● WHAT YOU ARE ASKED TO DO:
Search the material for the string "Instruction", then return every line where it is found.

● DATA FOR ANALYSIS:
■ ■ ■ ■ ■

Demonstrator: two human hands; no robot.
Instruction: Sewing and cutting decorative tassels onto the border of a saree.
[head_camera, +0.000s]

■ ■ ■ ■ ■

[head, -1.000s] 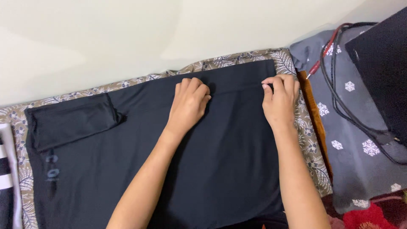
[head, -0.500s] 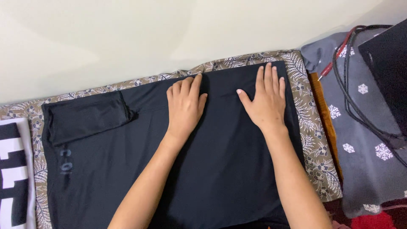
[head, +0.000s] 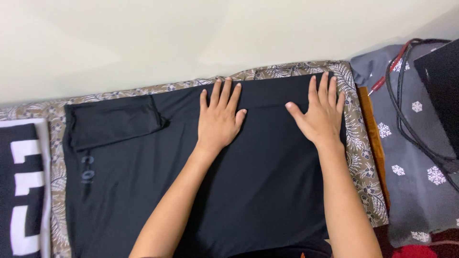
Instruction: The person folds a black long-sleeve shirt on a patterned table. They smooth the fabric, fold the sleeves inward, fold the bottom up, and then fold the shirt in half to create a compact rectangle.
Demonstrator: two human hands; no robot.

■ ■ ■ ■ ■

● SOLUTION FOR THIS EXERCISE:
Instruction: Sewing and cutting decorative tassels onto the border of a saree.
Instruction: The person folds a black long-sleeve shirt on a patterned table. They smooth the fabric, fold the sleeves inward, fold the bottom up, and then fold the shirt in half to create a compact rectangle.

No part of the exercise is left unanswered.